FAMILIES and businesses in a Dublin suburb fear they will lose their sea view if a new flood defence project is built.

Dublin City Council is on the verge of awarding a contract to construct barriers in Clontarf to protect properties against rising sea levels.

The scheme will see a series of mounds and walls averaging just under two metres in height being built along the suburb's seafront promenade, between Alfie Byrne Road and the Bull Wall.

The project, which has been approved by An Bord Pleanala, will raise the ground level by up to 2.7 metres in some places.

But the Clontarf Residents' Association (CRA) and Clontarf Business Association (CBA) have both expressed concern at the proposals.


"If implemented, the sea view in Clontarf will be eliminated," they said in a joint statement, adding that "pedestrians or joggers using the pathway close to the sea will not be able to see the road".

"Equally importantly they will not be visible from the road which produces its own potential security risk."

They added: "Protecting our homes and businesses from flooding is vital. The CRA and the CBA were aware that these defences were being planned in the form of a mound or wall. However, both the CRA and the CBA were under the impression that the height would be under one metre.

Gus O'Hara of the CBA told the Herald there were opposing views over the plans, with some locals backing the increased level of protection.

Following severe flooding in 2002, Clontarf was identified by a study as one of the city's "at risk" zones.

The local authority is holding a special meeting on the plans next week for local councillors.

Project manager for the scheme Adrian Conway pointed out the "big win" for families in Clontarf is the stronger defences.
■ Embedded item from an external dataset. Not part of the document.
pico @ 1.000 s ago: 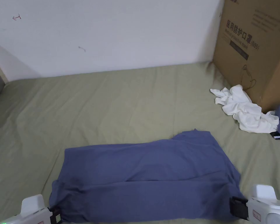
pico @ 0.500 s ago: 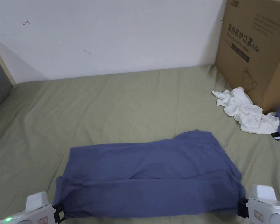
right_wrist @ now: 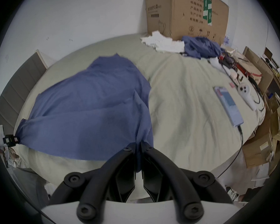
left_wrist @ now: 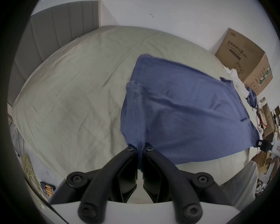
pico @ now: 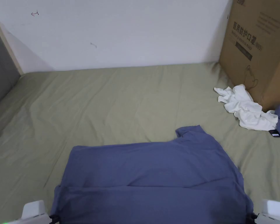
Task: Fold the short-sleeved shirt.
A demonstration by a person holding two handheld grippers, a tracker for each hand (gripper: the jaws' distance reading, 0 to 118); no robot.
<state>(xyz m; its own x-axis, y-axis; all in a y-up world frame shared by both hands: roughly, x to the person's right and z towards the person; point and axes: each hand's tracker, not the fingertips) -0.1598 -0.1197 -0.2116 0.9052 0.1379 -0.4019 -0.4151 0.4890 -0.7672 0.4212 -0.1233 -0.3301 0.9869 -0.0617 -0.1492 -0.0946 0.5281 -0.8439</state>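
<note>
1. The bed (pico: 113, 96), under its green sheet, fills my head view from 9 to 3 o'clock. A cardboard box (pico: 259, 49) stands at 2 o'clock, with a crumpled white garment (pico: 247, 112) at its foot.

2. The blue short-sleeved shirt (pico: 154, 175) lies across the near half of the bed, at 6 o'clock. One sleeve (pico: 192, 132) points toward 12.

3. What has just changed: compared with a second ago, the near edge has dropped to the bottom of my head view and the cloth looks tauter, with the long crease across it flatter. The camera has shifted too, so part of that is my own motion. I judge I am drawing the near edge toward me, smoothing the shirt for the next fold rather than finishing one.

4. The left claw (left_wrist: 140, 149) is clenched on the near left corner of the shirt, cloth pinched between both jaws, at 7 o'clock in my head view.

5. The right claw (right_wrist: 137, 146) is likewise clamped on the near right corner, both jaws pressing the fabric, at 5 o'clock.
</note>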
The only extra protection available at the moment is sandbags which the council installs in the event of a flood alert -- at a cost of between €70,000 and €100,000 every time the sacks are used.

But Mr Conway admitted: "The downside (of the new defence project) is that it will change the look of the place."

Along parts of the walkway, where there is not enough room for a mound, a wall will have to be constructed. The contract for the scheme is to be awarded in the next few weeks and work will begin early in 2012.